He remembered a woman whose gaze could divide stone, and he thought of her whenever false alliances threatened his path. The burdens upon him were vast, yet he refused to die beneath them. His road would rise even if bones lined its edges.
They called him empty, yet the scent of victory clung to him like a stubborn thorn. He called to me, and a broad-brimmed straw hat settled above his head, as if summoned by the dusk. The moon behind him was perfectly clear, an unblinking witness to the moment. Four paths opened before me, paths I could not name, and smoke coiled around my head as if to befriend me. I had seen this hat settle upon him, but as I turned I realized these were two different men. The one I had seen as the horned man had become a vision of beauty beyond any human measure, so androgynous that it stirred the baser instincts of men, of women, and of someone like me.
He spoke of the child who would bear his name and stand in the western lands to inherit a promise not yet fulfilled, and told me I would need to know the straw-hat figure to understand the way forward.
Among the talkers and their illusions he found no kin.
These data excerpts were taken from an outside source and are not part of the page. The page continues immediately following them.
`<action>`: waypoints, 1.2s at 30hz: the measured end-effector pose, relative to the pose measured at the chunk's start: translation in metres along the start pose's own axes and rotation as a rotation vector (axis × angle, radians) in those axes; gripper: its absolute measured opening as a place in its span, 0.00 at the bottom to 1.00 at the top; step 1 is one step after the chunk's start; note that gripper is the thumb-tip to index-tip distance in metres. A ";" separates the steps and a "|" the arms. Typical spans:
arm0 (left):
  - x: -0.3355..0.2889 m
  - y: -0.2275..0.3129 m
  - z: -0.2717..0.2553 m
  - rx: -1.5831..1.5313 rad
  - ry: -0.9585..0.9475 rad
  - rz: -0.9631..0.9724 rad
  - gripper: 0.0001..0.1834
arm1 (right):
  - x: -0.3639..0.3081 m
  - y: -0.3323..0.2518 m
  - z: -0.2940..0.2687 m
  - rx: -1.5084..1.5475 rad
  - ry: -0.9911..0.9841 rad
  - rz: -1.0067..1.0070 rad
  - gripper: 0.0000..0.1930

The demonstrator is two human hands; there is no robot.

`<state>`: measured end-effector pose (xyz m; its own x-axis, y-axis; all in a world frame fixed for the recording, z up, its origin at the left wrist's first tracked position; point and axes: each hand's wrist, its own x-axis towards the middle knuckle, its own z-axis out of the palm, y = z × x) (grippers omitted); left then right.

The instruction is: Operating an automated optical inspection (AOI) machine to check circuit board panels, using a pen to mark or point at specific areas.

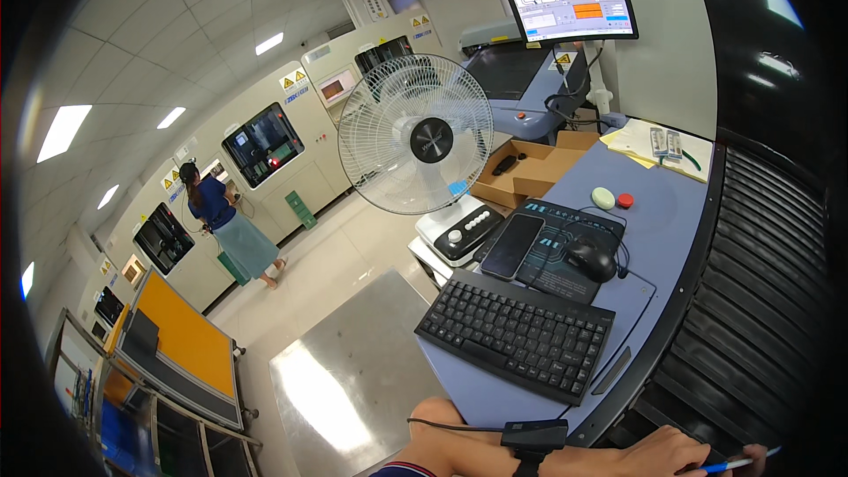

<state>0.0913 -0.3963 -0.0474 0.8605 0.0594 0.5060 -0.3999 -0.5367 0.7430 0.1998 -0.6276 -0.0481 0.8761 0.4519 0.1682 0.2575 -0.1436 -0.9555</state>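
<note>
Blue pen (733, 465) pinched in the closed grip of one hand (658, 457), below black keyboard (517, 334) on bench (671, 221); which hand unclear.

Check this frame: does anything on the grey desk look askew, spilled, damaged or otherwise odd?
Nothing is spilled or visibly damaged. The black keyboard lies at a slant, one corner past the edge of the grey desk. A black phone rests half on the dark mouse mat. The hand at the lower edge holds a blue pen.
</note>
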 end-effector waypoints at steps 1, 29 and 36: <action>0.000 0.001 -0.001 -0.004 -0.021 0.019 0.16 | 0.000 0.001 0.000 0.000 0.000 0.000 0.17; -0.001 -0.005 0.004 -0.028 -0.001 0.116 0.16 | 0.001 0.005 -0.001 0.058 -0.049 -0.026 0.16; 0.000 -0.004 0.003 -0.046 -0.014 0.112 0.16 | 0.000 -0.001 0.001 0.053 -0.037 0.001 0.17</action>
<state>0.0933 -0.3971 -0.0518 0.8138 -0.0106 0.5811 -0.5075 -0.5003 0.7015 0.1994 -0.6264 -0.0474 0.8605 0.4838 0.1596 0.2341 -0.0972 -0.9673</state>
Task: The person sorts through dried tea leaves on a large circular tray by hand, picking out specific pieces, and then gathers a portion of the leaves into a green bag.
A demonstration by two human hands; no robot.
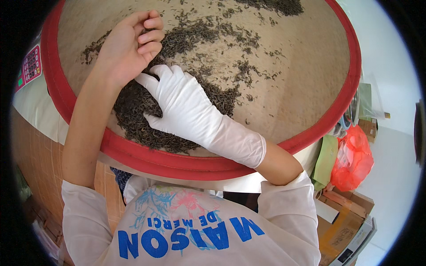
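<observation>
Dark, twisted dried leaves, probably tea (139, 113), are heaped at the near left of a large round tray with a red fabric rim (186, 166). On that heap rests my right hand (183, 103), in a white glove, thumb and fingers apart and some fingertips among the leaves. My bare left hand (133, 50) is just beyond it, over the tray, palm side turned partly up and fingers loosely curled. Whether anything small is inside those curled fingers is hidden. A thinner band of leaves (193, 35) lies farther out, with loose bits scattered to its right.
Another pile of leaves (283, 5) sits at the tray's far edge. A pink keypad device, likely a scale (31, 65), stands left of the tray. To the right are a red plastic bag (352, 159), a green bag (324, 159) and cardboard boxes (336, 232).
</observation>
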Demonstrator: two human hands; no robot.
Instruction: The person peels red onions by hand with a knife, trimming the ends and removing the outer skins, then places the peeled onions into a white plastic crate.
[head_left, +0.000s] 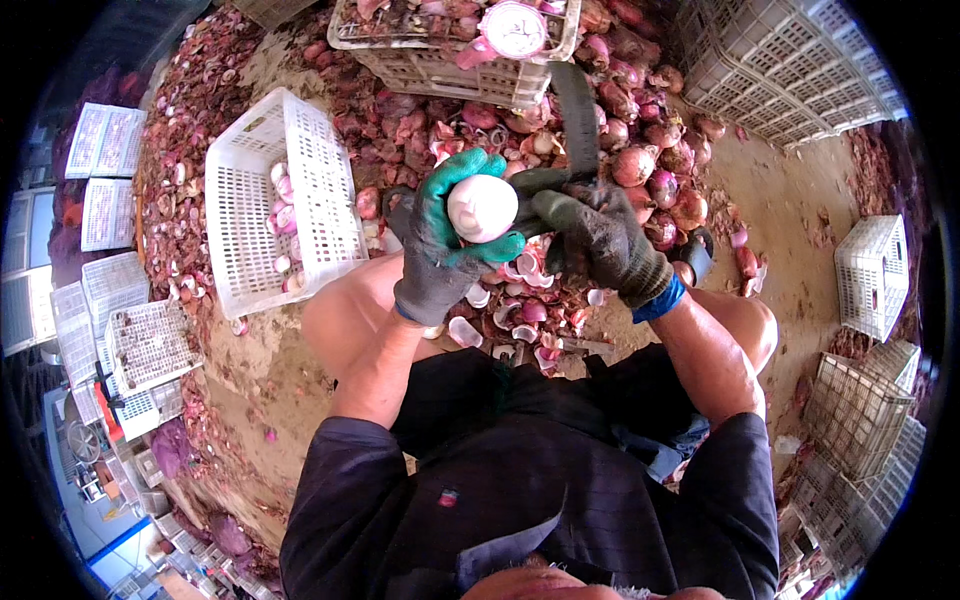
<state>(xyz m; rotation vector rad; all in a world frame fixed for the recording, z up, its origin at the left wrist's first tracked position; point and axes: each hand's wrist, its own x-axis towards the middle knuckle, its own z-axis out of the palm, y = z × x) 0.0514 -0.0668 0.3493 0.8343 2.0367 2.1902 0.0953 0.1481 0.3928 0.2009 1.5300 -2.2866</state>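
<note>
My left hand (450, 232), in a grey and green work glove, holds a peeled, whitish onion (483, 208) in its curled fingers. Close by on the right is my right hand (600, 232), in a dark, soiled glove with a blue band at the wrist. Its fingers are closed around a knife, whose broad dark blade (576, 120) points away from me; the handle is mostly hidden. Beyond and beneath the hands lie many unpeeled red onions (634, 166). Loose skins and cut pieces (531, 268) lie between my knees.
At the left a white plastic crate (322, 202) holds several peeled onions. Another crate (450, 71) stands ahead, with scraps and a cut onion piece (514, 30) on top. Stacked crates (795, 82) stand at the upper right. Onion skins (202, 112) cover the ground at the left.
</note>
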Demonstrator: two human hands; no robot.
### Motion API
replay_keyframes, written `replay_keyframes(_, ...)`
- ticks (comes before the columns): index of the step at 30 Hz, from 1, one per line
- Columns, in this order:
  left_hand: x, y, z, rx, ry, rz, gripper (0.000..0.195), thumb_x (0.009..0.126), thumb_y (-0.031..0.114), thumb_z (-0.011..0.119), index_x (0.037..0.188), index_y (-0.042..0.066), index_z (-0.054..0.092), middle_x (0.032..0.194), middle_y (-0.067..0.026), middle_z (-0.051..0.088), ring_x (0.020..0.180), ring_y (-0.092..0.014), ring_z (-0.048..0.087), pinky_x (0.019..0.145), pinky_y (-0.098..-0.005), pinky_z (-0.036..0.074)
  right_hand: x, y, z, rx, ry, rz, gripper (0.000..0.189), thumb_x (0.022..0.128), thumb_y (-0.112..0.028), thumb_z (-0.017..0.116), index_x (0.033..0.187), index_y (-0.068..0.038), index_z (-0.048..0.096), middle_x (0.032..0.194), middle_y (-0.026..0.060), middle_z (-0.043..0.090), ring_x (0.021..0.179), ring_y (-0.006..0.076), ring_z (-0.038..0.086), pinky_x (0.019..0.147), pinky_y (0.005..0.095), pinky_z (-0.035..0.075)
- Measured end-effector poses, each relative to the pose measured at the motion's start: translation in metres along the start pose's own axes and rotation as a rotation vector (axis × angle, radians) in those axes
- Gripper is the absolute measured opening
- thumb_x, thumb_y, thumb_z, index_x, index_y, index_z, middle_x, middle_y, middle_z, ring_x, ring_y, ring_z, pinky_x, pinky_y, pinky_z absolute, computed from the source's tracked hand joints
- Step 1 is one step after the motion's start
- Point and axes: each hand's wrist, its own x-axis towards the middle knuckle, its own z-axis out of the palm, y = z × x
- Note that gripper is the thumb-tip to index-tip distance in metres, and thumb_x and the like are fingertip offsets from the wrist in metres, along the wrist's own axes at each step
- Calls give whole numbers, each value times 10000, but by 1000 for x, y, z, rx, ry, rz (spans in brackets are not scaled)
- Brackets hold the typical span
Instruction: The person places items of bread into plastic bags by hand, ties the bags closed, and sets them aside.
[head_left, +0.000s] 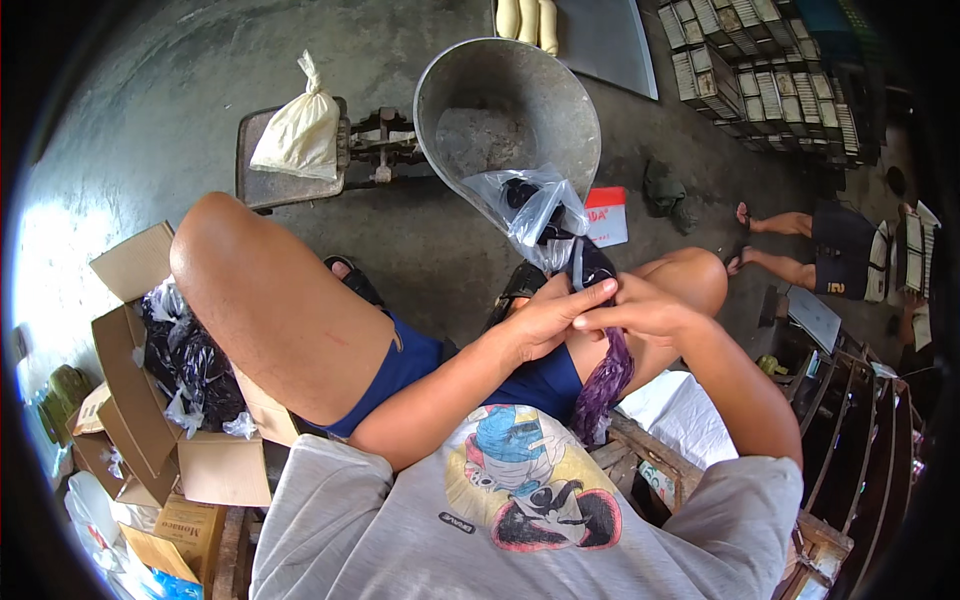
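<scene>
Both hands are together around a dark, filled plastic bag (591, 262) between the knees. My left hand (637, 307) closes on it from the right, its fingers crossing my right hand (553, 313), which grips it from the left. Below the hands, a bunched length of purple plastic (609, 371) hangs over the thigh. Clear plastic (547, 214) lies around the far end of the dark bag, at the lip of a large metal scoop-shaped pan (435, 105). Inside the pan, the dark contents near the clear plastic cannot be told apart.
A tied whitish bag (300, 135) sits on a scale platform (251, 169). At left, an open cardboard box (221, 472) holds dark plastic bags. A metal sheet (611, 45) with pale rolls lies ahead. Stacked metal trays (772, 82) and a person (840, 247) are at right.
</scene>
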Motion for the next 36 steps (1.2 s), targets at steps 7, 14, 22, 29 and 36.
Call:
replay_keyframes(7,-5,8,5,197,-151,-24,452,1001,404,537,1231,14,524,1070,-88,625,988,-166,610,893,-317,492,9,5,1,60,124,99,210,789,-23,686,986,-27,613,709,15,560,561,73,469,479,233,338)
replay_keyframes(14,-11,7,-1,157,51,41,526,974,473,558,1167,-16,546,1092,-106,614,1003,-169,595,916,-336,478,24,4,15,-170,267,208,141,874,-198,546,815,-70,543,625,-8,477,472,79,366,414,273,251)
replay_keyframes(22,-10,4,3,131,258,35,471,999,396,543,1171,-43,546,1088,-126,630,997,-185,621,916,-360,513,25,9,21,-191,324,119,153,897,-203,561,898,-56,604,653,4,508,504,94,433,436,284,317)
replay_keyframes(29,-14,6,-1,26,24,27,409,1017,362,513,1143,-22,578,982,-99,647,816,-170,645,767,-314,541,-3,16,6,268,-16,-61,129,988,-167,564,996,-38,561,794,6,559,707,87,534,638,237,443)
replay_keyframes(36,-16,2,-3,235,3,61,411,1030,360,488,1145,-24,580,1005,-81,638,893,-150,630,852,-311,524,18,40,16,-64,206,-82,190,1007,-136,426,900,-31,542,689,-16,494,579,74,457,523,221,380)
Their wealth was a song without measure, a music without heartbeat. Their words meant nothing to him.
He crossed kingdoms, traveling roads crowned with oak and iron. Behind him trailed debts unspoken and ghosts with hungry ledgers. I met one there who carried infinite faces, and somehow each was clear as water. For each moment I looked upon him, I understood everything about myself and others in perfect detail, though it faded just as quickly. Judgment did not sway him. His mind belonged to higher ground, to the architecture of rule.
He showed me what it meant to know infinity and then be cast down to limitation, but also that limitation could be broken. The world was as moldable as wet clay for those who became known from within by those who are unseen.
They hid behind illusions to protect their failures. He kept no illusions. Whether adored or reviled, he stepped forward. While they lived through the legends of other men, he built his own.
He stood alone against their scorn, unwilling to release the beauty that still called to him, even when they named it vice.
In stolen moments he might claim another’s beloved, filling a hollow with brief light. Sometimes he felt humbled by how easily worship turned to devotion.
He spoke these truths without apology. He no longer feared what lesser men might say.
He had endured shame, yet he continued, testing the very edge of what a man might survive.
Some called themselves beasts, but he saw no beast in them, no true darkness. I have seen darkness, and it is more luminous than anything the word could ever describe. It is truth delivered through deception, the kind required to prepare a mind for revelation.
If he must shatter illusions, he would seize horns and tear false crowns from every brow.
His lovers left shining, and he wore them like banners in his memory. When he conquered, he conquered completely, until even their cries became prayers.
And then, unafraid, he would begin again.
The Body’s Promise (2019)
The body has been given, again and again, to men and women alike, in service of a legacy that might outlast these fragile bones, as if something eternal could be forged from ash. With each offering, there is a sense of hollow iron, strong enough to endure, yet cold even to its own touch. They come seeking what is carried within, but never the being itself.
Never merely an eromenos, never a vessel for fleeting pleasure or worship of borrowed beauty, never a Grecian child offered nothing but a passing favor from older hands. Not only beauty, but words too vast for lesser tongues, thoughts that no melody could ever hold. Song is too shallow to carry such truths. So there is the written word, so that ink may endure where flesh will not.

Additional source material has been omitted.